First, it gives you an old-style cmp function, not a new-style key function. Fortunately, both 2.7 and 3.x have functools.cmp_to_key to solve that. (You could of course instead rewrite the code as a key function, but that may make it harder to see any differences between the posted code and your code…)
More importantly, it not only doesn't do the same thing in 2.7 and 3.x, it doesn't even work in 2.7 and 3.x. To understand why, look at the code:
def smallest_diff_key(A, B):
"""return the smallest key adiff in A such that A[adiff] != B[bdiff]"""
diff_keys = [k for k in A if A.get(k) != B.get(k)]
return min(diff_keys)
def dict_cmp(A, B):
if len(A) != len(B):
return cmp(len(A), len(B))
adiff = smallest_diff_key(A, B)
bdiff = smallest_diff_key(B, A)
if adiff != bdiff:
return cmp(adiff, bdiff)
return cmp(A[adiff], b[bdiff])
Notice that it's calling cmp on the mismatched values.
If the dicts can contain other dicts, that's relying on the fact that cmp(d1, d2) is going to end up calling this function… which is obviously not true in newer Python.
On top of that, in 3.x cmp doesn't even exist anymore.
Also, this relies on the fact that any value can be compared with any other value—you might get back arbitrary results, but you won't get an exception. That was true (except in a few rare cases) in 2.x, but it's not true in 3.x. That may not be a problem for you if you don't want to compare dicts with non-comparable values (e.g., if it's OK for {1: 2} < {1: 'b'} to raise an exception), but otherwise, it is.
And of course if you don't want arbitrary results for dict comparison, do you really want arbitrary results for value comparisons?
The solution to all three problems is simple: you have to replace cmp, instead of calling it. So, something like this:
def mycmp(A, B):
if isinstance(A, dict) and isinstance(B, dict):
return dict_cmp(A, B)
try:
return A < B
except TypeError:
# what goes here depends on how far you want to go for consistency
If you want the exact rules for comparison of objects of different types that 2.7 used, they're documented, so you can implement them. But if you don't need that much detail, you can write something simpler here (or maybe even just not trap the TypeError, if the exception mentioned above is acceptable).

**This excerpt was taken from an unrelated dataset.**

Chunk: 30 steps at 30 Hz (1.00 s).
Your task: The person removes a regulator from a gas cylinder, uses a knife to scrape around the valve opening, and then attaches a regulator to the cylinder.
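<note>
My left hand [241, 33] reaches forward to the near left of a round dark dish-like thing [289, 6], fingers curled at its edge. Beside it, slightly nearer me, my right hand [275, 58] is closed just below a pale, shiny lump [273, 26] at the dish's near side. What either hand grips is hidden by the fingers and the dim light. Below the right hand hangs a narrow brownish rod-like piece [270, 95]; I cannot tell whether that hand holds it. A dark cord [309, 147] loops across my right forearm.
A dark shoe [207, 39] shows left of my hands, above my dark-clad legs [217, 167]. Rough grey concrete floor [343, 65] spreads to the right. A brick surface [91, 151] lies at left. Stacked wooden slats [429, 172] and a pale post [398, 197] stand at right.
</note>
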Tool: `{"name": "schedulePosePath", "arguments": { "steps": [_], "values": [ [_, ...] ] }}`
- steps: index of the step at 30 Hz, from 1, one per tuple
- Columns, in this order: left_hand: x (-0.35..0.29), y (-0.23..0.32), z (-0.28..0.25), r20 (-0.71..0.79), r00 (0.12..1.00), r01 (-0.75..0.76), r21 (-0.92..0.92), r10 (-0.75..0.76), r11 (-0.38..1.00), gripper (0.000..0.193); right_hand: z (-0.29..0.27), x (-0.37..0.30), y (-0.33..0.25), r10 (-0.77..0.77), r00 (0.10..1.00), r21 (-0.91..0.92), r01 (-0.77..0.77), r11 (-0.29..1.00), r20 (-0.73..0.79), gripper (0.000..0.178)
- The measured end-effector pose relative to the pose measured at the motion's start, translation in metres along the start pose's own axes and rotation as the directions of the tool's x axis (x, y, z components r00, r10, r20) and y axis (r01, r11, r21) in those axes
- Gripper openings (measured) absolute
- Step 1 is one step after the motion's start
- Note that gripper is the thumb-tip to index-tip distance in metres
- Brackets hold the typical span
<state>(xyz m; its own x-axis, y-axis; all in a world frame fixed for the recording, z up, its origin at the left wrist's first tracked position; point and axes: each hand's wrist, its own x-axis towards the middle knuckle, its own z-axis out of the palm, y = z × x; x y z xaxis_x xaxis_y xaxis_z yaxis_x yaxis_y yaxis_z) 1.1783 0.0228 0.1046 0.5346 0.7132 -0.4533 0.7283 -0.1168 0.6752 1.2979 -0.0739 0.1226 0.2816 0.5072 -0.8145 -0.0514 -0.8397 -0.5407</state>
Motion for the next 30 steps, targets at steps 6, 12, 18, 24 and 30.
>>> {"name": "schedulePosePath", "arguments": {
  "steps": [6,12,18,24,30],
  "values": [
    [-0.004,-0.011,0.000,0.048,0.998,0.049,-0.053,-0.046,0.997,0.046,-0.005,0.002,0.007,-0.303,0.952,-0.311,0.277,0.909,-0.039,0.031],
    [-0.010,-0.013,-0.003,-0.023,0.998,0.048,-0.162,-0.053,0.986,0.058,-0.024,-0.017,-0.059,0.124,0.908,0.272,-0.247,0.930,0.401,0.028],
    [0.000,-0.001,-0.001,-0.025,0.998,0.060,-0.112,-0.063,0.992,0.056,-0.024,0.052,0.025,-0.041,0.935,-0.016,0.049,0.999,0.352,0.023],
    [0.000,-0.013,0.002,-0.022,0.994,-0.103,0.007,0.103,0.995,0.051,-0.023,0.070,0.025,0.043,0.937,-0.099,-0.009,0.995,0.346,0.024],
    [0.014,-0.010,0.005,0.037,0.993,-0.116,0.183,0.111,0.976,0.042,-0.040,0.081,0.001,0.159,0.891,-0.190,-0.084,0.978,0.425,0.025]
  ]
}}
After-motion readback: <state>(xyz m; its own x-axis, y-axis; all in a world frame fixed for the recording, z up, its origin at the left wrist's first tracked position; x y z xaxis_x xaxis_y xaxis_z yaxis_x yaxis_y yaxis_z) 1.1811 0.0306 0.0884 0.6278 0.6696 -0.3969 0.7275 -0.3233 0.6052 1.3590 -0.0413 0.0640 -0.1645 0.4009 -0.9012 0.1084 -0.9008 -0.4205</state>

The logic in CPython2.x is somewhat complicated since the behavior is dictated by dict.__cmp__. A python implementation can be found here.
However, if you really want a reliable ordering, you'll need to sort on a better key than id. You could use functools.cmp_to_key to transform the comparison function from the linked answer to a key function, but really, it's not a good ordering anyway as it is completely arbitrary.
Your best bet is to sort all of the dictionaries by a field's value (or multiple fields). operator.itemgetter can be used for this purpose quite nicely. Using this as a key function should give you consistent results for any somewhat modern implementation and version of python.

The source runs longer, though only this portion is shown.